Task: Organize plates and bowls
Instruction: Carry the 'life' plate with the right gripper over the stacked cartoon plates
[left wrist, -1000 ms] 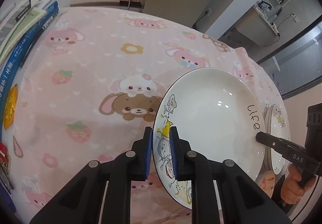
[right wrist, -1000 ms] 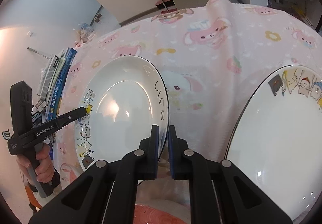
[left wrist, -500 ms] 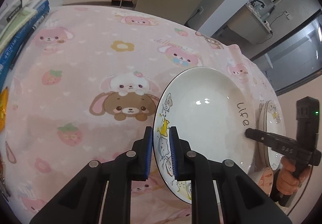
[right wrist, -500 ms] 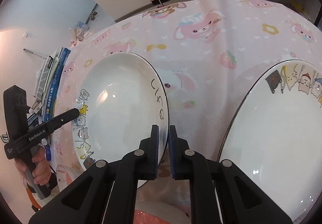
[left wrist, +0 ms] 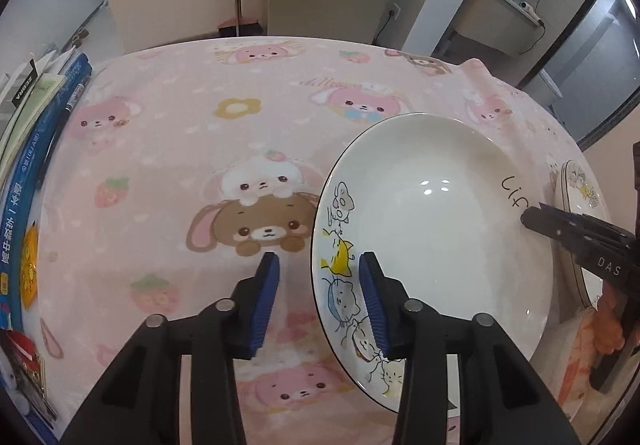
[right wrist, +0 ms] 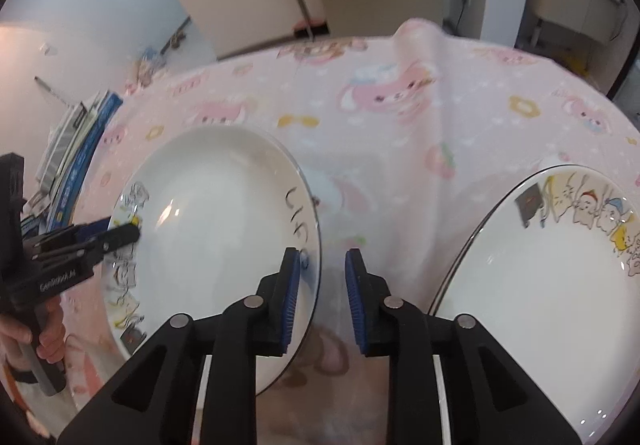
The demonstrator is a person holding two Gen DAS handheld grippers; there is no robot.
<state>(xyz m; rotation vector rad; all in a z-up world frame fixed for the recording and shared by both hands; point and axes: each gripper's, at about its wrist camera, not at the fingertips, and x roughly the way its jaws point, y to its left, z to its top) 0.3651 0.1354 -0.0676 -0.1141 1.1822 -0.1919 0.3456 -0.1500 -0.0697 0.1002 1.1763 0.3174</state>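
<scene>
A white plate (left wrist: 432,229) with cat drawings and the word "Life" lies over the pink cartoon tablecloth (left wrist: 192,149). My left gripper (left wrist: 319,255) straddles its cat-side rim. Its jaws are opening and the blue pads (left wrist: 266,301) stand off the rim. My right gripper (right wrist: 322,251) straddles the "Life" side of the same plate (right wrist: 216,229). Those jaws are opening too, with the rim loose between them. Each gripper shows in the other's view, the right gripper (left wrist: 536,219) and the left gripper (right wrist: 120,235). A second cat plate (right wrist: 540,297) lies to the right.
Books (left wrist: 28,181) are stacked along the table's left edge. A dish with an orange pattern (left wrist: 584,357) sits at the near right, partly under the plate. The second plate (left wrist: 578,205) peeks out behind the right gripper. A hand (right wrist: 44,337) holds the left gripper's handle.
Both grippers were shut on opposite rims of the "Life" plate. Both have since spread their jaws and let go of it. The hands have hardly moved.
</scene>
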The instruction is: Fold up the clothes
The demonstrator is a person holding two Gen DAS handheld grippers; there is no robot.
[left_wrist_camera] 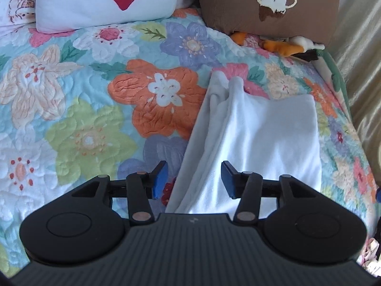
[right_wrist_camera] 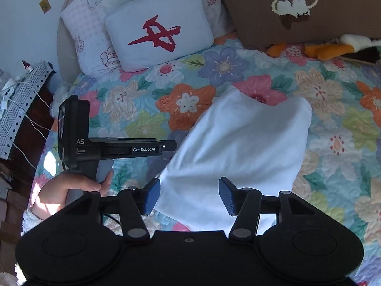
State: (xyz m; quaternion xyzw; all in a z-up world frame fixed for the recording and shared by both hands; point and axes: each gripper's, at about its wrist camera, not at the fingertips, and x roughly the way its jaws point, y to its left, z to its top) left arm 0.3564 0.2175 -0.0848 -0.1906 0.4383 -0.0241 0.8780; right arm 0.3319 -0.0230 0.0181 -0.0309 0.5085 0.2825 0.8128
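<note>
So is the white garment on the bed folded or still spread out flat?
Folded. The white garment lies as a narrow doubled strip on the floral quilt, with layered edges along its left side.

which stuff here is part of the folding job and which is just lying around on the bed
Part of the job:
- white cloth, lying on the quilt
- left tool, open
- right tool, open

Just lying about:
- floral quilt
- white pillow with red mark
- brown cushion
- orange plush toy
- pink patterned pillow
</note>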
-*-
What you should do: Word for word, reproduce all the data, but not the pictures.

Output for this exercise:
Task: Organize plates and bowls
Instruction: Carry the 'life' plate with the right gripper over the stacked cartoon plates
[left wrist, -1000 ms] 
[right wrist, -1000 ms] 
[left wrist, -500 ms] 
[right wrist, -500 ms] 
[left wrist, +0 ms] 
[right wrist, +0 ms] 
The demonstrator is a person holding two Gen DAS handheld grippers; there is no robot.
<state>(xyz m; rotation vector rad; all in a z-up world frame fixed for the recording and shared by both hands; point and axes: each gripper's, at about its wrist camera, not at the fingertips, and x roughly the way its jaws point, y to its left, z to its top) 0.3651 0.1354 -0.0676 -0.1141 1.1822 -0.1919 0.3456 -0.1500 -0.0697 0.1002 1.1763 0.3174</state>
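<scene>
A white plate (left wrist: 432,229) with cat drawings and the word "Life" lies over the pink cartoon tablecloth (left wrist: 192,149). My left gripper (left wrist: 319,255) straddles its cat-side rim. Its jaws are opening and the blue pads (left wrist: 266,301) stand off the rim. My right gripper (right wrist: 322,251) straddles the "Life" side of the same plate (right wrist: 216,229). Those jaws are opening too, with the rim loose between them. Each gripper shows in the other's view, the right gripper (left wrist: 536,219) and the left gripper (right wrist: 120,235). A second cat plate (right wrist: 540,297) lies to the right.
Books (left wrist: 28,181) are stacked along the table's left edge. A dish with an orange pattern (left wrist: 584,357) sits at the near right, partly under the plate. The second plate (left wrist: 578,205) peeks out behind the right gripper. A hand (right wrist: 44,337) holds the left gripper's handle.
Both grippers were shut on opposite rims of the "Life" plate. Both have since spread their jaws and let go of it. The hands have hardly moved.
</scene>
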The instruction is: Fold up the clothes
The demonstrator is a person holding two Gen DAS handheld grippers; there is no robot.
[left_wrist_camera] 
[right_wrist_camera] 
State: (xyz m; quaternion xyzw; all in a z-up world frame fixed for the recording and shared by both hands; point and axes: each gripper's, at about its wrist camera, not at the fingertips, and x roughly the way its jaws point, y to its left, z to its top) left arm 0.3564 0.2175 -0.0848 -0.1906 0.4383 -0.0241 0.8780; right arm 0.3319 -0.0230 0.0181 -0.0309 0.5085 0.2825 0.8128
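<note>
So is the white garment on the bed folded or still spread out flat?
Folded. The white garment lies as a narrow doubled strip on the floral quilt, with layered edges along its left side.

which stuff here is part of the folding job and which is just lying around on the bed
Part of the job:
- white cloth, lying on the quilt
- left tool, open
- right tool, open

Just lying about:
- floral quilt
- white pillow with red mark
- brown cushion
- orange plush toy
- pink patterned pillow
</note>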

The exercise requires no additional answer.